But efficient really means the "middle path" no? It is not necessarily more fuel efficient. It is the best of both worlds between being fuel efficient and speed. But, if I don't care about speed on a normal commute, wouldn't I be more fuel efficient with the CR-Z in economy mode without down shifting?

Thanks!
Actually, Efficiency is defined as " achieving maximum productivity with minimum wasted effort or expense."

It may help you to think of the "middle path" with regard to where in the engines rpm range does it most efficiently move the weight of the car forward (productivity) for a specific amount of work or fuel given (effort/expense).

The engines rpm power curve (aka: power band) is shaped like a bell. Look at a bell from left to right. There is a front side of the rpm power curve (think acceleration from zero to cruise since it takes more fuel to get the car up to speed than it does to maintain speed). There is the top of the rpm power curve (think cruise and this is the point where the vehicle travels the most distance over time for the least amount of fuel required). And lastly, there is the backside of the rpm power curve (the point at which introducing more fuel [work] no longer results in extra speed [productivity] or simply, the point at which added work results in less productivity).

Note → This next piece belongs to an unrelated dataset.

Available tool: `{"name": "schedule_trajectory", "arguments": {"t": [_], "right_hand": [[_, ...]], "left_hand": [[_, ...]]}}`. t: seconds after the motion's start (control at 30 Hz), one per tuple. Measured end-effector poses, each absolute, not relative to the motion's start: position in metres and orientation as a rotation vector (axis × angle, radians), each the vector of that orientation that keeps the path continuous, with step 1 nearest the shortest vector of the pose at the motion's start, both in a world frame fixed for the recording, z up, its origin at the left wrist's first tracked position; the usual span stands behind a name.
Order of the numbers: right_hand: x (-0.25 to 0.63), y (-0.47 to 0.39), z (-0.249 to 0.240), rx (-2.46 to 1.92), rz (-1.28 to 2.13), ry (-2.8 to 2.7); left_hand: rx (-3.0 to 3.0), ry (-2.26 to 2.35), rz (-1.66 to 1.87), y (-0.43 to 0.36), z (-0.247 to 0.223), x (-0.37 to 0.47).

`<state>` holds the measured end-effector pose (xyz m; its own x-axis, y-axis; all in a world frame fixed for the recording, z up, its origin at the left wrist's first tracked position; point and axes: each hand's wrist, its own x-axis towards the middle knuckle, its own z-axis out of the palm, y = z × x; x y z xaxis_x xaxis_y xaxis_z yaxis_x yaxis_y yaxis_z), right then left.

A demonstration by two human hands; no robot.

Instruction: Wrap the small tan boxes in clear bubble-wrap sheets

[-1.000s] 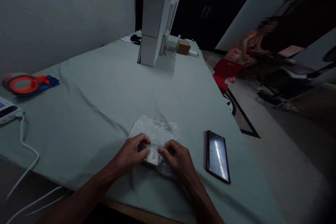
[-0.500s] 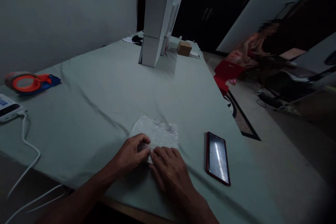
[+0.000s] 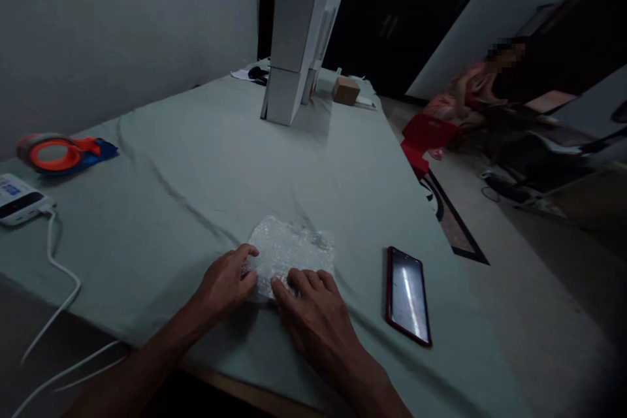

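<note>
A piece of clear bubble wrap (image 3: 289,248) lies on the green-covered table in front of me. At its left edge is my left hand (image 3: 225,279), thumb and forefinger apart, the fingertips touching the wrap's side. My right hand (image 3: 316,307) presses on the near edge, its bent fingers on top and its thumb against the plastic, gripping it. Something may lie inside or under the wrap, but I cannot make it out. Right of my right hand, a phone in a red case (image 3: 409,296) rests face up.
An orange and blue tape dispenser (image 3: 68,153) and a white device with a cable (image 3: 22,199) are at the left. Tall white boxes (image 3: 291,46) and a small brown box (image 3: 345,90) stand farther back. A person (image 3: 470,95) sits beyond a red chair (image 3: 426,134).
My left hand has moved left, away from my right hand, to the wrap's left edge. My right thumb has shifted onto the near part of the wrap. The view has turned slightly.
</note>
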<state>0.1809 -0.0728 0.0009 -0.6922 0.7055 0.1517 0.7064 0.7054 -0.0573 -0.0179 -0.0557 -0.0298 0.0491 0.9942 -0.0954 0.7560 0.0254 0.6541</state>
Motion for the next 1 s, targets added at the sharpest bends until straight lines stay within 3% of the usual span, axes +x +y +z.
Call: {"name": "schedule_trajectory", "arguments": {"t": [0.13, 0.4, 1.0], "right_hand": [[0.180, -0.072, 0.005, -1.131, -0.014, -2.787], [0.179, -0.070, 0.009, -1.104, -0.027, -2.819], [0.179, -0.071, 0.007, -1.079, -0.051, -2.799]], "left_hand": [[1.844, 1.849, 0.644, -0.061, -0.036, -0.028], [1.673, 1.885, 0.406, -0.055, -0.024, -0.031], [1.606, 1.721, 0.678, -0.045, -0.029, -0.002]]}}
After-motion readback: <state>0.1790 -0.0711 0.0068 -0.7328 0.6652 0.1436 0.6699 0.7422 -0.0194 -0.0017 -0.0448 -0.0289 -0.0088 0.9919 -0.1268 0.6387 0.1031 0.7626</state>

You can see this concept in action just by selecting the defrost to "on" so that the car will not shut off while you are idle. In this case, you have placed a load on the engine but the car is not going anywhere. Sit idle long enough and you will begin to see your mpg's reduce. This is the backside of the power curve because you are burning fuel (adding work) but you are not going anywhere (no productivity).

A similar situation is occurring when you place a load on the car, such as a hill, with the cruise control set and the car in the ECON mode. The car senses that you are slowing down but the ECON mode is too slow to react. This results in the car having to work harder for longer because it must BOTH accelerate back to AND maintain the speed you have requested for the added load the hill is placing on the car. This is the front side of the power curve. You had to accelerate.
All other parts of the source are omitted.